▶ Problem details: When the string "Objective" occurs in a line of the records, show that line.

▶ Provided records:
[Start of section]
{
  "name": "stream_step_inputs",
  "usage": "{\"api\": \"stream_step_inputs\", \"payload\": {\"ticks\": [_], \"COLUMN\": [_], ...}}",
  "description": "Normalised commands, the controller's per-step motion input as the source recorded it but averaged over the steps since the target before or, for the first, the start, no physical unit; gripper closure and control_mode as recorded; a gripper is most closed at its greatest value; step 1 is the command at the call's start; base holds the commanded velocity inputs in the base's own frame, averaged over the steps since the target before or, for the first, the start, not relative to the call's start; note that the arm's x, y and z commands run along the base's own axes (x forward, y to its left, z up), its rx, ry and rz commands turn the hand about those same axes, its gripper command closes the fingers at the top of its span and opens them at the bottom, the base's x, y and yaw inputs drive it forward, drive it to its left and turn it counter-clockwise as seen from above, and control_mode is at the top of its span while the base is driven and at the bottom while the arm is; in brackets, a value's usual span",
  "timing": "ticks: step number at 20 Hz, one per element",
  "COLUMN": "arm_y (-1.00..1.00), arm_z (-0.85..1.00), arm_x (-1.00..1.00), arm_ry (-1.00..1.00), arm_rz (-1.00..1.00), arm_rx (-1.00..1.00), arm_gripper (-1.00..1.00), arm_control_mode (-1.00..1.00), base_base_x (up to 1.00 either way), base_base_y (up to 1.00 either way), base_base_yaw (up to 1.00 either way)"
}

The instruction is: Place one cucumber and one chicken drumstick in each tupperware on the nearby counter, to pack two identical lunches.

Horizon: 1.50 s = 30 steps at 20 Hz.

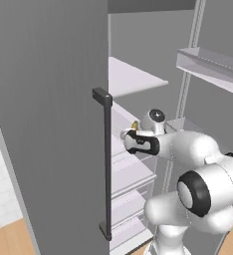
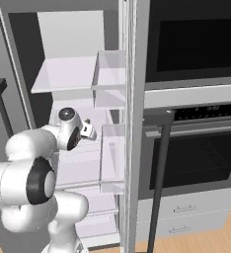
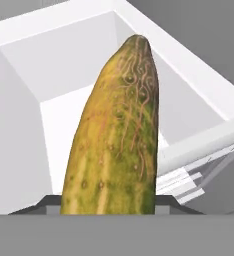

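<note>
Inside the open fridge (image 1: 49, 99), the gripper (image 1: 130, 133) is reaching over a middle shelf (image 2: 78, 163) with its fingers pinching the cucumber (image 3: 116, 135), a yellowish-green one that sticks straight out of the hand over a white drawer (image 3: 49, 70).

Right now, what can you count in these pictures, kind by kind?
Cucumber, in the gripper: 1
Open fridge doors: 2
Dark bar door handles: 3
Ovens: 2
Total: 8
</note>
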Motion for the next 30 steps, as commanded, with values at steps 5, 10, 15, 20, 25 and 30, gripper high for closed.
{"api": "stream_step_inputs", "payload": {"ticks": [5,10,15,20,25,30], "arm_y": [0.00,0.00,-0.03,-0.01,-0.10,-0.10], "arm_z": [0.88,0.86,0.76,0.36,0.09,-0.22], "arm_x": [-0.98,-0.93,-0.95,-0.84,-0.48,-0.55], "arm_ry": [-0.01,0.01,0.06,0.11,0.10,-0.12], "arm_rz": [0.00,0.00,0.00,0.00,0.00,0.00], "arm_rx": [0.01,0.00,-0.01,-0.08,-0.06,0.00], "arm_gripper": [1.00,1.00,1.00,1.00,1.00,1.00], "arm_control_mode": [-1.00,-1.00,-1.00,-1.00,-1.00,-1.00], "base_base_x": [0.00,0.00,0.00,0.00,0.00,0.00], "base_base_y": [0.00,0.00,0.00,0.00,0.00,0.00], "base_base_yaw": [0.00,0.00,0.00,0.00,0.00,0.00]}}
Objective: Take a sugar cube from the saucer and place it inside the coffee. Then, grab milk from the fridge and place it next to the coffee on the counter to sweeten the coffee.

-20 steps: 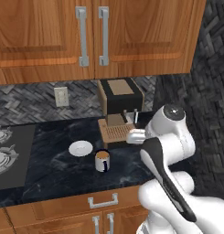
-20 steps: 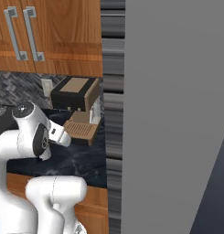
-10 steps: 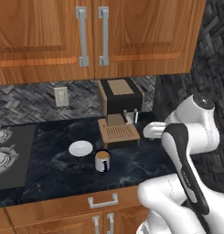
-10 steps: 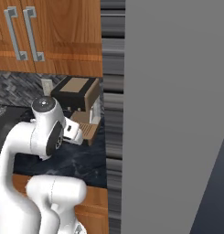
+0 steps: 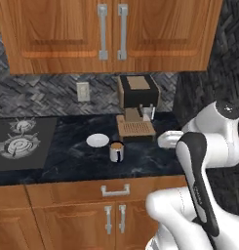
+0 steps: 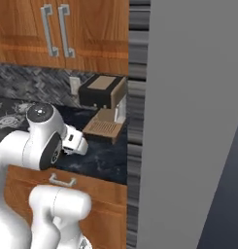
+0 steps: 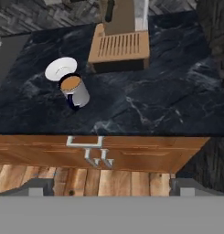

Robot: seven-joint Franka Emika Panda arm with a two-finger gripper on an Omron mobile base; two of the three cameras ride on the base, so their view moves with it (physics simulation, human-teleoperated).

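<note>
A black marbled counter (image 5: 77, 163) runs under wooden wall cabinets (image 5: 111, 34), with a stovetop (image 5: 21, 141) at the left and a boxy coffee machine (image 5: 135, 105) against the backsplash. In the left base view the coffee (image 5: 116, 151) stands just in front of the saucer (image 5: 97, 140), which looks bare, so the sugar step seems done. The arm (image 5: 209, 161) is folded to the right of both, well apart from the mug.

The right base view puts the tall grey fridge (image 6: 188, 121) hard against the counter's right end, its door shut. The white hand (image 6: 74, 142) sits low over the counter, left of the fridge.

The hand view looks down on the coffee (image 7: 75, 90) touching the saucer's (image 7: 61, 68) edge, with the counter's front cabinet (image 7: 99, 153) below. The gripper (image 7: 111, 189) has its fingers spread wide with nothing between them.

The milk is presumably inside the closed fridge. The fridge lies to the gripper's right, opposite the mug, so the next move likely calls for turning that way and finding the door handle, which I cannot make out here.
</note>
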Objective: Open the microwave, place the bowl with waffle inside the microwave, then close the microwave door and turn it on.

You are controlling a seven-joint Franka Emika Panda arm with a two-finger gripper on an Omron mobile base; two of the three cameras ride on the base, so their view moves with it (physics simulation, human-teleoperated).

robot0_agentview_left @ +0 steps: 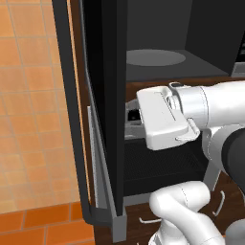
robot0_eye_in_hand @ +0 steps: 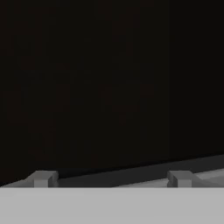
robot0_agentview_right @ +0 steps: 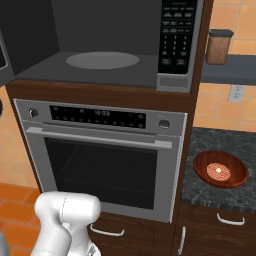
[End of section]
▶ Task answer:
Objective: Take a sugar cube from the saucer and place it inside the coffee. Then, grab milk from the fridge and place it next to the coffee on the counter to sweeten the coffee.
Objective: Open the microwave, place the bowl with waffle inside the microwave, then close the microwave door and turn it on.

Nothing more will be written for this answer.